What would it take? Scotland could take last month’s report by the Tax Commission as its starting point. It could start by combining national insurance and income tax into a single rate, and setting that initially at 30 per cent, but pledging to lower it later. Scotland could be bolder with the threshold at which taxes start to be paid, setting it at something like £12,500, which is half the national UK average wage, and about the level of the minimum wage for a full working week.

If Scotland abolished the Death Tax (IHT) and Stamp Duty on shares, it would have an immediate and dramatic effect on capital inflows. Similarly, if Scotland set Corporation Tax at 15 per cent, firms would be rushing to set up in Scotland and create jobs here.

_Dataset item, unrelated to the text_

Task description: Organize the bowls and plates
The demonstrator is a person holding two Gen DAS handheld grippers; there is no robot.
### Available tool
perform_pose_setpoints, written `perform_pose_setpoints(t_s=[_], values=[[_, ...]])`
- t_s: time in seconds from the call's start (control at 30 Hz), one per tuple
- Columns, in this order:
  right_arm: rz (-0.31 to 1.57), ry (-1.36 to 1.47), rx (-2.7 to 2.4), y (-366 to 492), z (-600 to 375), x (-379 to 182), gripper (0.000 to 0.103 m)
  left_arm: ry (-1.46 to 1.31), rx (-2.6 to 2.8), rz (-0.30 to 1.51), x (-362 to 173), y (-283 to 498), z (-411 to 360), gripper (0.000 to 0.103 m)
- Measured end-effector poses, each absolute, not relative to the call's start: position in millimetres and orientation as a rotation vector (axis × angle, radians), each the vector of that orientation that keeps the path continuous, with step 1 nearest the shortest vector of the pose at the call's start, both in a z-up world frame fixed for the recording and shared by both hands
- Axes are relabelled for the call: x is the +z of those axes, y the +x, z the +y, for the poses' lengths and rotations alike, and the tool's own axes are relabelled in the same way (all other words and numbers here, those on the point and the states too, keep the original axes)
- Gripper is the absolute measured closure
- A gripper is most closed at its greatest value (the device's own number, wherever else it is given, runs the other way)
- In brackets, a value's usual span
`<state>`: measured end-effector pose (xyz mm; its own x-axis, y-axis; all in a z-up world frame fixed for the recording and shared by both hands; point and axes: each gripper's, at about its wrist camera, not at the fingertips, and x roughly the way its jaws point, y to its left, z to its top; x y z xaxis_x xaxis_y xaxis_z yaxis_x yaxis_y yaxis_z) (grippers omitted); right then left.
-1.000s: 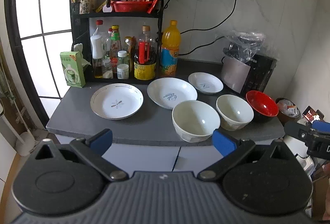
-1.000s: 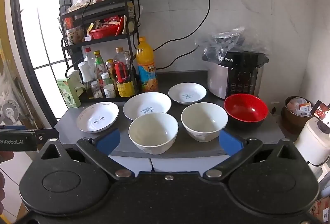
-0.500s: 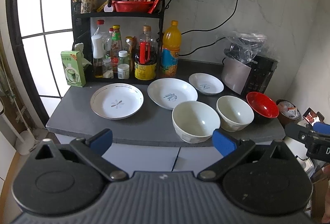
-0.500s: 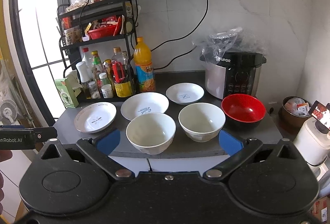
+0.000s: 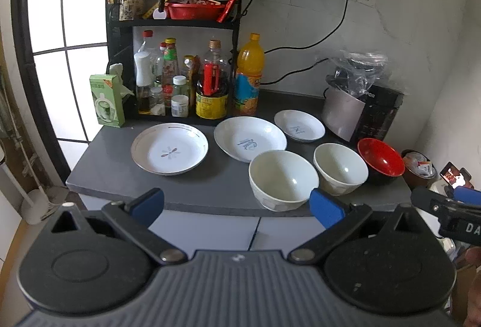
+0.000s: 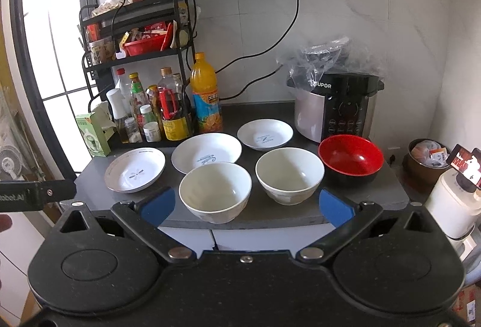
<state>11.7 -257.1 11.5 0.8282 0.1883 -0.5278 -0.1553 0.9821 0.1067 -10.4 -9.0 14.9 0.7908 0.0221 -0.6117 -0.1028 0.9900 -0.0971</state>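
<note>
On the dark counter (image 5: 114, 167) lie three white plates: a gold-rimmed plate (image 5: 170, 148) at left, a large plate (image 5: 249, 142) in the middle, a small plate (image 5: 299, 125) behind. In front stand two white bowls (image 5: 282, 178) (image 5: 339, 172) and a red bowl (image 5: 380, 160). In the right wrist view the same plates (image 6: 135, 169) (image 6: 206, 152) (image 6: 264, 134) and bowls (image 6: 215, 191) (image 6: 290, 175) (image 6: 350, 155) show. My left gripper (image 5: 237, 205) and right gripper (image 6: 245, 205) are both open and empty, held in front of the counter edge.
A rack with sauce bottles (image 5: 180, 86), an orange juice bottle (image 5: 248, 75) and a green box (image 5: 106, 100) stand at the back left. A rice cooker (image 6: 336, 104) stands at the back right. A white appliance (image 6: 451, 206) is beside the counter's right end.
Both grippers have drifted slightly closer to the counter; the dishes have not moved and both jaws stay open.
</note>
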Motion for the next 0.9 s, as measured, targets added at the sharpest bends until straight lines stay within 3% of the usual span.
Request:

On regulation, the Scottish government should invite businesses to nominate the fifty regulations they hate most, and then abolish them all with a single act. There is more, of course, but this would be a good start. Fainthearts would plead about the revenue loss, but the argument against such thinking is that all the other places that did this saw revenues increase because the tax base grew much broader very quickly.

More to the point, it would bring in wealth and nurture enterprise. Scotland would be back on the upward curve of that virtuous spiral. Granted that it could happen, the other question is whether it will happen? That depends on the government and people of Scotland, but given the policy’s success elsewhere, I think there is a reasonable chance that a more independent Scotland will like the idea of becoming the jewel of the North, and will do what it takes to make it happen.